### EXTRACTED MATERIAL
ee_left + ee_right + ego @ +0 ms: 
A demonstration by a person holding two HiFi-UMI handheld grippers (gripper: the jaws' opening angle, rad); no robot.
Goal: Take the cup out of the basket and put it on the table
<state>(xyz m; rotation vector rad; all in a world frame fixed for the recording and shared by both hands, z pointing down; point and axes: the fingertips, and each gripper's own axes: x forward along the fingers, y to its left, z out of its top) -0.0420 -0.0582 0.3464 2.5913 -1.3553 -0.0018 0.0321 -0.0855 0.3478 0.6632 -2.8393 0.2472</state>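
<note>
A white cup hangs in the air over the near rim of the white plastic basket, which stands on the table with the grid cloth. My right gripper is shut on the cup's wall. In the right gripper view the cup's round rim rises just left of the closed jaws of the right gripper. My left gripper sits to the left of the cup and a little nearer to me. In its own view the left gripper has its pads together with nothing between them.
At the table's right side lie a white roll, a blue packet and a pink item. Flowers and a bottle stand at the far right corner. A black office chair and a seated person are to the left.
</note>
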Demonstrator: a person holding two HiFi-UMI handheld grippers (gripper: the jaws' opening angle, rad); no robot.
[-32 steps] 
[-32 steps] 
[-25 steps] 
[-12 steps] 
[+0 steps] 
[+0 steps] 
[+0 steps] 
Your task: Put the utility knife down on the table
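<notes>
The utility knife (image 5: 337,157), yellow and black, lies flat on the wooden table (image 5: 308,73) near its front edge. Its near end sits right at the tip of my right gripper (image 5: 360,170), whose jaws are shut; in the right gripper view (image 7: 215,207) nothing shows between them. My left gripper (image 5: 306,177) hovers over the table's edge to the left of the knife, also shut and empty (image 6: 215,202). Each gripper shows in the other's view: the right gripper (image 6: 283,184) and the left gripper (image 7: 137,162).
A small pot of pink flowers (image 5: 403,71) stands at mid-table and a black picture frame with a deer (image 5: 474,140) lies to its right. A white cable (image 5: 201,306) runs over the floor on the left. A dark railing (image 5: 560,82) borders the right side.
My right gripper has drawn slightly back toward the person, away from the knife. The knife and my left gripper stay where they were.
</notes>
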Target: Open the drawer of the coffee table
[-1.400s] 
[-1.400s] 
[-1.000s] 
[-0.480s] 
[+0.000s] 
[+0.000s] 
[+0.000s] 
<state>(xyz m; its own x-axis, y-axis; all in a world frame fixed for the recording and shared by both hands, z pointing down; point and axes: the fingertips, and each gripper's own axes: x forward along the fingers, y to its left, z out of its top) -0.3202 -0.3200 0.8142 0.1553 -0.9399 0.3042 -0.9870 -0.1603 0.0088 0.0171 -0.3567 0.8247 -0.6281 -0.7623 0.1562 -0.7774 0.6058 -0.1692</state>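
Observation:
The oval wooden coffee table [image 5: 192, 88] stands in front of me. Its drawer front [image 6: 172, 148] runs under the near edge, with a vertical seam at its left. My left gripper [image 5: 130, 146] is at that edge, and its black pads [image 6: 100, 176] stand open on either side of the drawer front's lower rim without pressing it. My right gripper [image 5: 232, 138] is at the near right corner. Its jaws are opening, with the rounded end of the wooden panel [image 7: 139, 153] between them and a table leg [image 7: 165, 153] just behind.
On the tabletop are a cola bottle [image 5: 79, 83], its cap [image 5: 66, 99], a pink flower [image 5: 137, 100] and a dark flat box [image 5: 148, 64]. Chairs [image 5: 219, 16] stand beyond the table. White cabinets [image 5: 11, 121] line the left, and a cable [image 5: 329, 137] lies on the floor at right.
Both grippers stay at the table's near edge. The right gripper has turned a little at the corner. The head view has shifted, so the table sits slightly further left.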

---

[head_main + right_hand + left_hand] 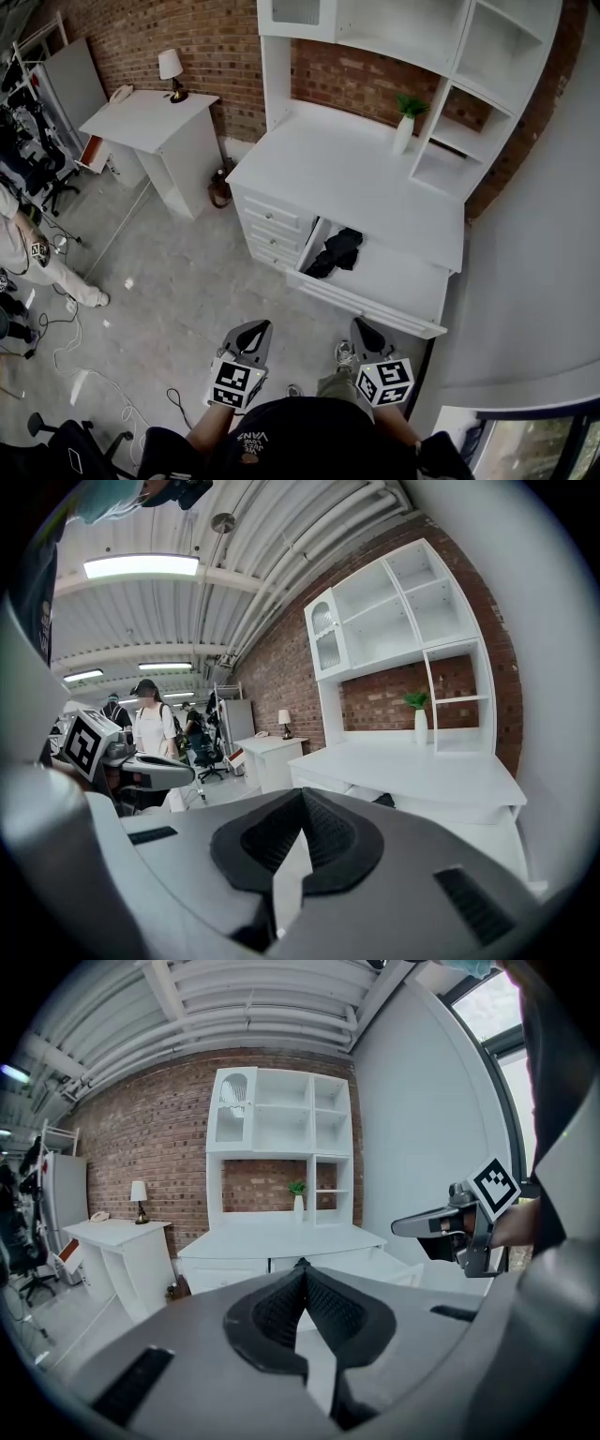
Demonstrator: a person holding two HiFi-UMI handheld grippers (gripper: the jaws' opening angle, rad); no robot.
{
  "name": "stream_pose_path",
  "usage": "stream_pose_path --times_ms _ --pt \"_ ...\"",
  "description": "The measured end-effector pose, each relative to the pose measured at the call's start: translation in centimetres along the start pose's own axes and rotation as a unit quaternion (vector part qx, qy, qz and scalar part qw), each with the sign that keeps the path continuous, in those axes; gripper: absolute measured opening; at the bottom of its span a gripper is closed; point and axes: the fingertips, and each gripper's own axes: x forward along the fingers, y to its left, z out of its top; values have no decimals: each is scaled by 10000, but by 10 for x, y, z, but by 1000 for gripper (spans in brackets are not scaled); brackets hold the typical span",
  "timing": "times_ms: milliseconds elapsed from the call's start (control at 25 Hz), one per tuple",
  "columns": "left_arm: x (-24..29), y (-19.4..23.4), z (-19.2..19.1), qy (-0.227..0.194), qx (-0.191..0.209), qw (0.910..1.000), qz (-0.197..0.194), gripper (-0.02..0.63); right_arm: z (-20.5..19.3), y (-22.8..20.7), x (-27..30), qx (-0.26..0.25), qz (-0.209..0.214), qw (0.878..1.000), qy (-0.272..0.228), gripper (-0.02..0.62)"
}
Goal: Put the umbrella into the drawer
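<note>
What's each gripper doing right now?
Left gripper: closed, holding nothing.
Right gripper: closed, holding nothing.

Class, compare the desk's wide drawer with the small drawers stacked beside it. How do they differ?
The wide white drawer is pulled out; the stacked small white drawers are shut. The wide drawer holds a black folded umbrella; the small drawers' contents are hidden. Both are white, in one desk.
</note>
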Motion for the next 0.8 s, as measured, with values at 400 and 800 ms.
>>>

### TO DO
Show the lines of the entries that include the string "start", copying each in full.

### ANSWER FOR THE TASK
  "description": "The measured end-effector pose, each relative to the pose measured at the call's start: translation in centimetres along the start pose's own axes and rotation as a unit quaternion (vector part qx, qy, qz and scalar part qw), each with the sign that keeps the path continuous, in those axes; gripper: absolute measured opening; at the bottom of its span a gripper is closed; point and axes: the fingertips, and each gripper's own axes: x forward along the fingers, y to its left, z out of its top; values have no decimals: each is scaled by 10000, but by 10 for x, y, z, but by 1000 for gripper (spans in brackets are not scaled); brackets hold the typical span",
  "timing": "times_ms: milliseconds elapsed from the call's start (control at 25 Hz), one per tuple",

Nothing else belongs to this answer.